Le 3 nivôse an IX, à huit heures du soir, éclata rue Saint-Nicaise la machine infernale dirigée contre Bonaparte qui allait à l’Opéra à la première représentation du fameux oratorio de Haydn. Son cocher était ivre ; il alla plus vite qu’à l’ordinaire et passa où il n’aurait pas passé de sang-froid. Cela fit que le carrosse dépassa la machine de quelques secondes, ce qui suffit pour que l’explosion ne le pût atteindre. Je ne puis m’empêcher de révérer Bonaparte tant pour les talents qu’il a montrés que par la protection marquée de la Providence à son égard. On ne peut nier qu’il n’y ait de grandes destinées attachées sur cet homme remarquable. (M.P. n° 1019.)
Cependant, contrairement à notre attente, le ton cesse de monter à partir de 1801. La paix de Lunéville du 9 février 1801 qui produisit « la paix continentale » lui apparaît comme un événement marquant, mais ;
cette pacification externe et cet ordre apparent produit par l’effet de la Révolution ne sont pas le terme où la Providence ait eu exclusivement l’intention de nous conduire ; et qu’ainsi les agents et les instruments qui ont concouru à cette œuvre se tromperont s’ils se croient arrivés. Je les regarde au contraire comme des postillons qui ont fait leur poste ; mais ils ne sont que les postillons de province, il en faudra d’autres pour faire entrer dans la capitale de la vérité. (M.P. n° 1024.)
Des questions se posent. Quel est ce terme où la Providence nous conduira ? À quand son avènement ? Dans un proche avenir ou à la fin du monde ? Le théosophe croit-il toujours à l’imminente réalisation de ses espérances dans la Lettre à un ami ? Que veut dire la « capitale » de la vérité ? Il est difficile de leur répondre, mais nous ne pouvons pas négliger ces phrases de tendances quiétistes qui subsistent dans ses écrits même après la renaissance de son espoir que nous venons de voir. Dans le sixième article après celui qui fait mention de « l’étonnant Bonaparte », nous trouvons ces mots :
« J’ai été occupé jusqu’à présent à travailler pour les autres ; je voudrais aujourd’hui travailler pour moi. J’ai été obligé, pour m’occuper des autres, de fermer ma fontaine d’amour ; il est temps que je la rouvre pour réparer le temps perdu, car les hommes ne m’en tiendront pas compte, quoique je l’aie perdu pour eux. » (M.P. n° 1006.)
Et, dans l’article sur la paix de Lunéville :
« Je me confirme de plus en plus que j’arrive à une époque qui sera marquante pour moi. J’ai à peu près terminé ce que j’avais à faire d’ostensible pour le service des autres. Je veux maintenant, moyennant Dieu, travailler pour mon propre service qui n’est autre chose que le sien. » (M.P. n° 1022.)

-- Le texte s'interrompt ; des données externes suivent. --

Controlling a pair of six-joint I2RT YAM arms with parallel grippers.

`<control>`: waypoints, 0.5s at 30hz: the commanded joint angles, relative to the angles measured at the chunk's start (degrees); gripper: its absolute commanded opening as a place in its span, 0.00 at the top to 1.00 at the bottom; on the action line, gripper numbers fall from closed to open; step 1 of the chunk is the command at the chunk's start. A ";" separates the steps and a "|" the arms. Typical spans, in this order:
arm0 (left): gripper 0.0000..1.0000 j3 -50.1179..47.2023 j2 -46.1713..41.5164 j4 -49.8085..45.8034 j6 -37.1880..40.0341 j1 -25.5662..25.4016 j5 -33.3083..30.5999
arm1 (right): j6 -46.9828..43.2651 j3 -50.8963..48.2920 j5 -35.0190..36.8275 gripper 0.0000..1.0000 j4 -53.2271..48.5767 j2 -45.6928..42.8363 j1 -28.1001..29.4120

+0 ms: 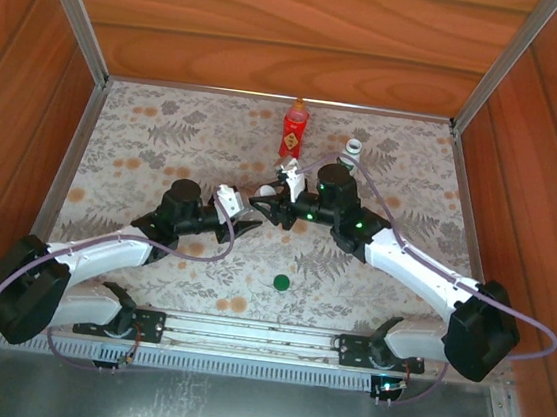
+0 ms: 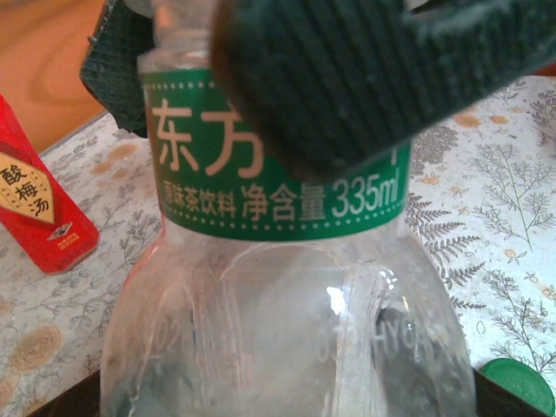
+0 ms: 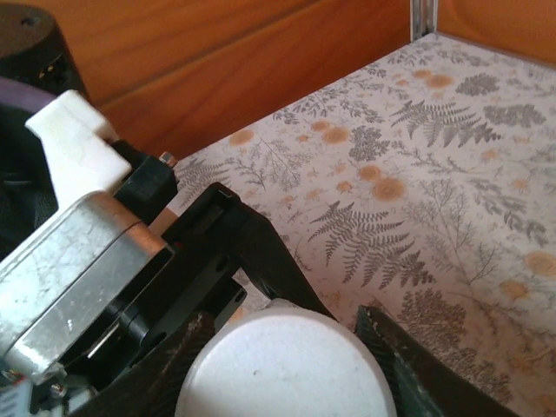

Comment interpréter le décalage entre ce détachement du monde et son espoir porté sur l’avenir du genre humain ? Sans doute tourne-t-il son regard vers l’intérieur de son être et, cela, sans perdre ses intérêts à l’extérieur. Les deux vecteurs – introverti et extraverti – coexisteraient tranquillement à ce déclin de sa vie. Voyons cet article écrit à son dernier anniversaire :
18 janvier 1803 qui complète ma soixantaine m’a ouvert un nouveau monde. Mes espérances spirituelles ne vont qu’en s’accroissant. J’avance, grâce à Dieu, vers les grandes jouissances qui me sont annoncées depuis longtemps et qui doivent mettre le comble aux joies dont mon existence a été constamment accompagnée dans ce monde. (M.P. n° 1092.)
Les promesses de l’autre monde ne détruisent pas sa philosophie de l’action dans ce monde. Les délices attendues après la mort ne font pas tort à son optimisme porté aux choses terrestres. Le troisième article avant le dernier dans son Portrait peut nous montrer l’état d’âme qu’il atteignit après tant de vicissitudes causées par la Révolution :
tâche dans ce monde a été de conduire l’esprit de l’homme par une voie naturelle aux choses surnaturelles qui lui appartiennent de droit, mais dont il a perdu totalement l’idée, soit par sa dégradation, soit par l’instruction fausse de ses instituteurs. Cette tâche est neuve, mais elle est remplie de nombreux obstacles ; et elle est si lente que ce ne sera qu’après ma mort qu’elle produira ses plus beaux fruits […]. (M.P. n° 1135.)